> _WHAT THE EXERCISE ASKS_
Look through the records below for the line holding "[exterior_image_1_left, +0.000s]". Write it out exactly, with each following line through the line holding "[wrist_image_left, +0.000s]".

> _Dataset excerpts_
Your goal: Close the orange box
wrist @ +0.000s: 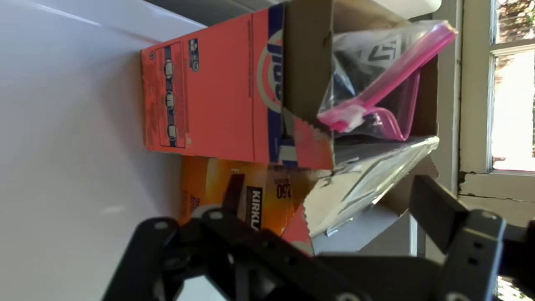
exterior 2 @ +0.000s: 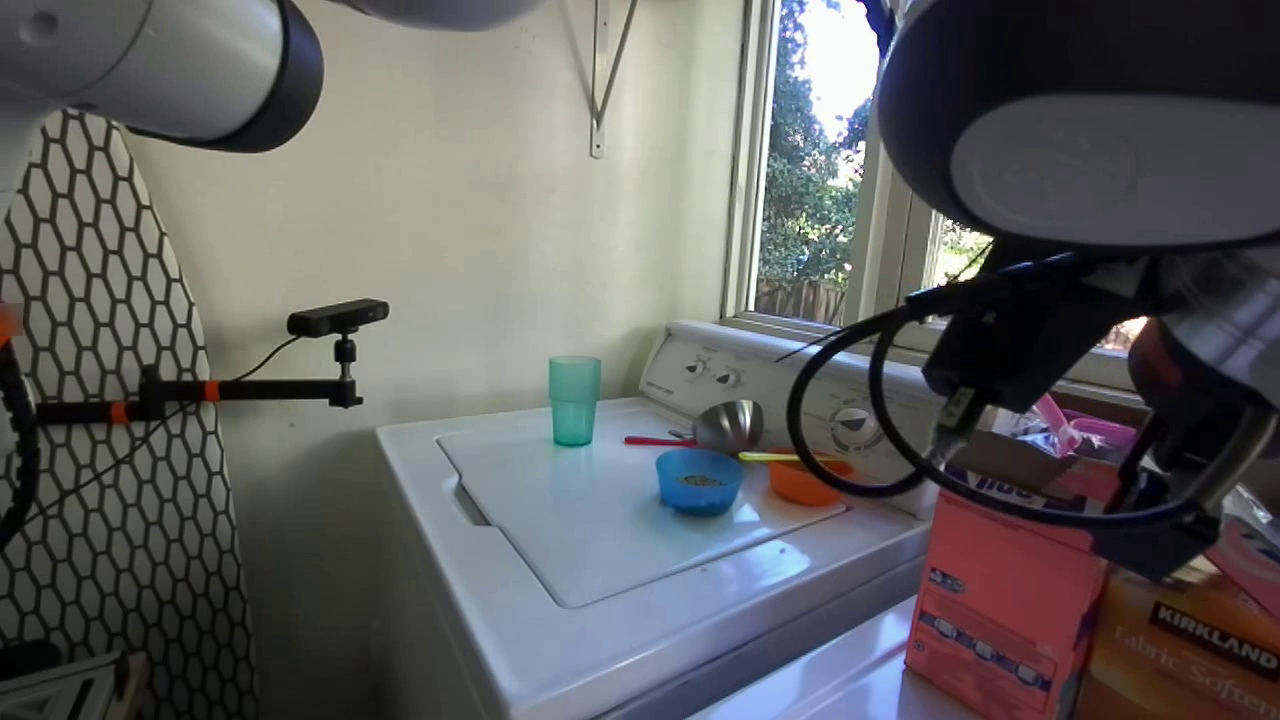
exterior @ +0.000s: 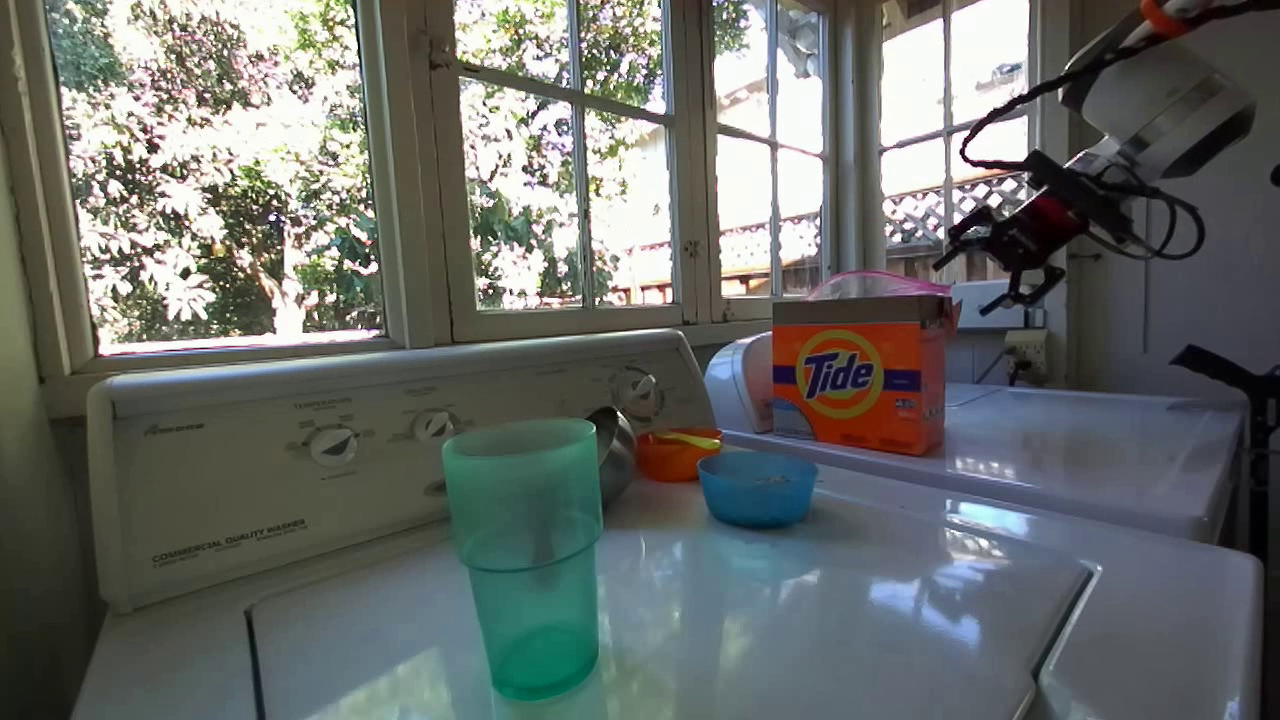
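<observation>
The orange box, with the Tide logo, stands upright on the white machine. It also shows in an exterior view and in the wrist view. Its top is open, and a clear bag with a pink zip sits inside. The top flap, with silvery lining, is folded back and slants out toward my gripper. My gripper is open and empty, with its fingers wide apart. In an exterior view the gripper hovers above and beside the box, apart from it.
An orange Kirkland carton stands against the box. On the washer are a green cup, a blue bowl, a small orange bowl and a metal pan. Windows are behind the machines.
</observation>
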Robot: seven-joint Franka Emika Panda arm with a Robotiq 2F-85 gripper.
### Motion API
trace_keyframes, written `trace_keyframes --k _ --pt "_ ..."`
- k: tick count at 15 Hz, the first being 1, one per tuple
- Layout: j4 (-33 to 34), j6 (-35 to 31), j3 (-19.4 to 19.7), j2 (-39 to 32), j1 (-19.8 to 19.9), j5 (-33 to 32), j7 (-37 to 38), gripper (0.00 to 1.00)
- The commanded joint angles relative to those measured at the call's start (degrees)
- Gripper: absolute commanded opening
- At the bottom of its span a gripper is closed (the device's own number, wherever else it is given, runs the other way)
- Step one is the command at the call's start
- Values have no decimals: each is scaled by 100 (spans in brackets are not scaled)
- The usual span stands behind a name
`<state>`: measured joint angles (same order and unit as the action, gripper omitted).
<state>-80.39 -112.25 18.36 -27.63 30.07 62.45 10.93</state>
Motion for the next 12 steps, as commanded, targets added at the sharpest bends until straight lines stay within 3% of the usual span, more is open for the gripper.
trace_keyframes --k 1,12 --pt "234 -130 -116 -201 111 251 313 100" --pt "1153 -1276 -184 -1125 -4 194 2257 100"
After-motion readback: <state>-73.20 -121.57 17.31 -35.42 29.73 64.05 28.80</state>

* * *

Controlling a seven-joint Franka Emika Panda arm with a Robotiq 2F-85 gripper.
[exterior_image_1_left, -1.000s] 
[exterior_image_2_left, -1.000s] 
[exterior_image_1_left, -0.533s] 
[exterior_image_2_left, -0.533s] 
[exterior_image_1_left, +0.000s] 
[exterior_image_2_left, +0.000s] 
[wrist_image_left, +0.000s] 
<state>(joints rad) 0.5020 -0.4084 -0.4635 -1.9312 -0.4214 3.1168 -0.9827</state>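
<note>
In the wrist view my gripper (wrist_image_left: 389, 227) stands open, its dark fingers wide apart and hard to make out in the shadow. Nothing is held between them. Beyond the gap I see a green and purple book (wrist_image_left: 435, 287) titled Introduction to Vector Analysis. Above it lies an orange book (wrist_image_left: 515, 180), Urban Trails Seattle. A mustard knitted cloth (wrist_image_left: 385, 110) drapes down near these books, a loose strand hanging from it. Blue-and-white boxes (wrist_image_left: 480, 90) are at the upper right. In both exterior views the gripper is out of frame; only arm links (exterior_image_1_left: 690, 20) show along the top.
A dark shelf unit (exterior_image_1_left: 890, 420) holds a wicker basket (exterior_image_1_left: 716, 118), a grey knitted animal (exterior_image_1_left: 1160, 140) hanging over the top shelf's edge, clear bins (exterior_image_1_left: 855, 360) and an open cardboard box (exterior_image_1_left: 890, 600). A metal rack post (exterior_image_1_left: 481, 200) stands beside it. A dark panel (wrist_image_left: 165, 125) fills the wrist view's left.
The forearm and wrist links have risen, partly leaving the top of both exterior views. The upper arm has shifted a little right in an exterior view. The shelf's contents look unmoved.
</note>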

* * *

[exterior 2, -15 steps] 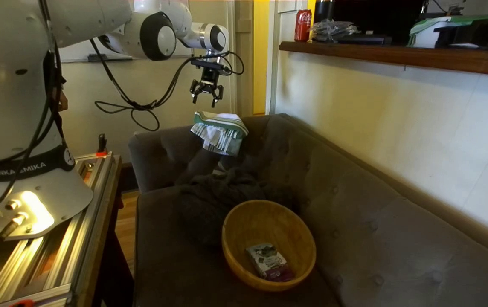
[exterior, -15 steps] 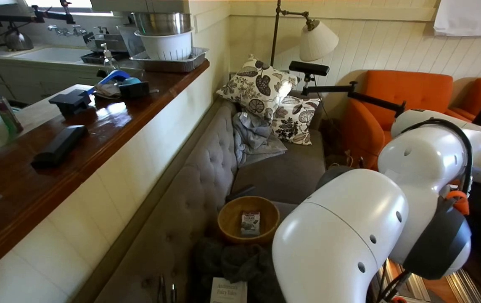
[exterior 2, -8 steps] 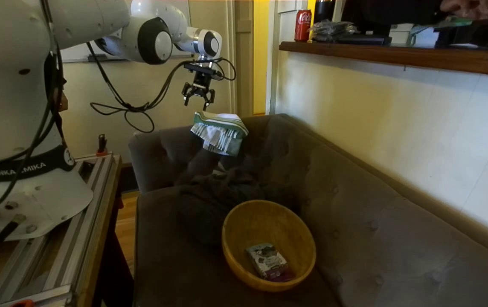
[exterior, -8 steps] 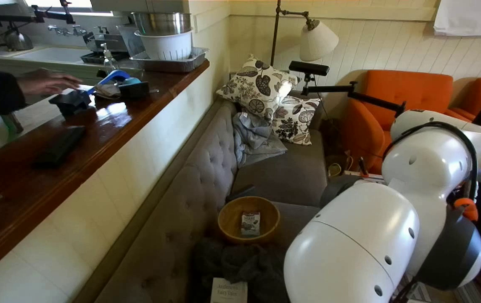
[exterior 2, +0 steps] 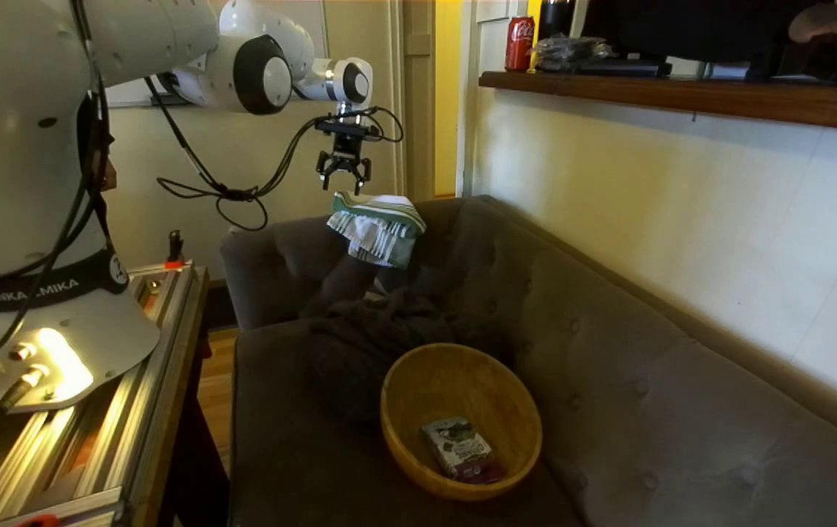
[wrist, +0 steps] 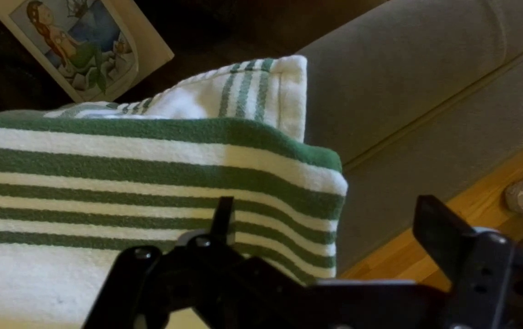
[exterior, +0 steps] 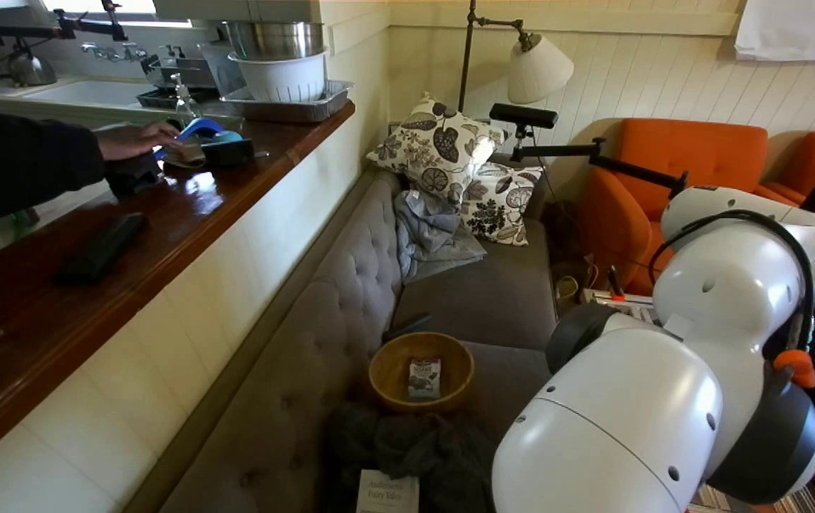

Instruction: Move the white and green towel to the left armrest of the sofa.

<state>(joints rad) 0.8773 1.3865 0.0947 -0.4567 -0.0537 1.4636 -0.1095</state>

> _REPLY TO THE TASK_
[exterior_image_1_left, +0.000s] 
[exterior_image_2_left, +0.000s] 
[wrist_image_left, +0.000s] 

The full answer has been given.